La ley del número
En el Derecho no hay reactivos químicos, ni microscopios, ni aceleradores de partículas. El jurista no dispone nada más que de la palabra. Ésa es su única herramienta para analizar las relaciones humanas y dar respuesta a los conflictos que se plantean en la convivencia entre unos y otros.El Derecho es, por tanto, la más frágil de todas las áreas del saber.
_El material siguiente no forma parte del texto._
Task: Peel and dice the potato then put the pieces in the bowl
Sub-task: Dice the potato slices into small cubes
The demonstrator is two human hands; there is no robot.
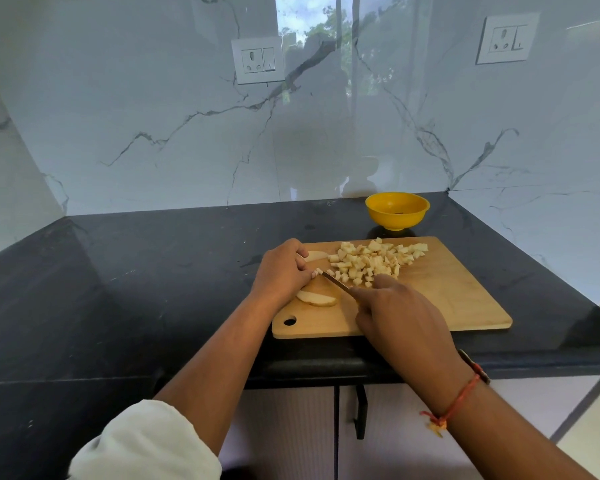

Y es, sin embargo, con mucha diferencia, la que más incidencia tiene sobre nuestra vida, ya que ninguna otra afecta de manera tan directa y con tanta intensidad a nuestra libertad personal y a la valoración de nuestra dignidad por los demás.
Justamente por eso, porque el Derecho sólo dispone de la palabra y porque a través de la misma se tiene que dar respuesta a conflictos entre seres humanos de carne y hueso mediante la decisión de otros seres humanos, también de carne y hueso, que ofician como jueces, es por lo que el progreso científico en el mundo del Derecho se ha expresado siempre en la afirmación de criterios y técnicas de objetivación del razonamiento jurídico, con la finalidad de, en la medida de lo posible, reducir el subjetivismo y suprimir la arbitrariedad.
Así ha sido en todas las ramas del Derecho. Pero en el Derecho Penal más que en ninguna otra. Y en la valoración de la prueba de cargo destructora de la presunción de inocencia más que en ningún otro momento en el proceso penal. La inter-subjetividad del conocimiento, es decir, la objetividad del mismo como consecuencia de que todas las personas adecuadamente preparadas entienden lo mismo ante una determinada proposición, que es el canon de cientificidad de las ciencias de la naturaleza, se debe procurar alcanzar también en el Derecho en general y en el proceso penal en particular.
Esto es lo que late detrás de la doctrina del Tribunal Constitucional y del propio Tribunal Supremo sobre los principios que deben presidir la valoración de la prueba en el proceso penal. Principios que excluyen el recurso a intuiciones indemostrables o a convicciones puramente subjetivas. La valoración de la prueba debe descansar en las reglas de la lógica, en las máximas de la experiencia y en conocimientos susceptibles de ser expresados en términos objetivos de general aceptación.
Nada de esto se ha respetado en la sentencia dictada por el Tribunal Supremo en el caso Segundo Marey. La sentencia es larguísima, pero, en lo que a la valoración de la prueba de la participación de José Barrionuevo y Rafael Vera se refiere, la argumentación jurídica acorde con las exigencias científicas y metodológicas del Derecho constitucional-penal contemporáneo es prácticamente inexistente.
Más aún. En determinados momentos es aberrante. La valoración de la llamada a la Cruz Roja y, sobre todo, la explicación de la interrupción de la prescripción suponen trasladar al proceso penal del Estado de derecho la forma de argumentar típica de la jurisdicción militar en los supuestos de aplicación del Estado de Sitio de nuestra historia predemocrática. Realmente, resulta difícil entender que nadie con un mínimo de formación jurídica, de serenidad y de rigor intelectual haya podido poner su firma detrás de una argumentación de este tipo.
Pero así ha sido. Tras la sentencia no hay nada más que la ley del número. José Barrionuevo y Rafael Vera han sido condenados porque siete son más que cuatro. Pero nada más que por eso.
A pesar de ello, la sentencia es del Tribunal Supremo, que, en el Estado definido por la Constitución, es "el órgano jurisdiccional superior en todos los órdenes, salvo lo dispuesto en materias de garantías constitucionales."(art. 123 C.E.).
La sentencia tiene, en consecuencia, que ser acatada y respetada. Pero la obligación de acatamiento y respeto no sólo no es incompatible, sino que presupone el derecho a disentir de ella y a criticarla públicamente. En nuestro derecho a disentir y a criticar públicamente las resoluciones judiciales está el fundamento de nuestra obligación de acatarlas y respetarlas y no a la inversa. Espero que en esto, al menos, esté de acuerdo conmigo Javier Pradera.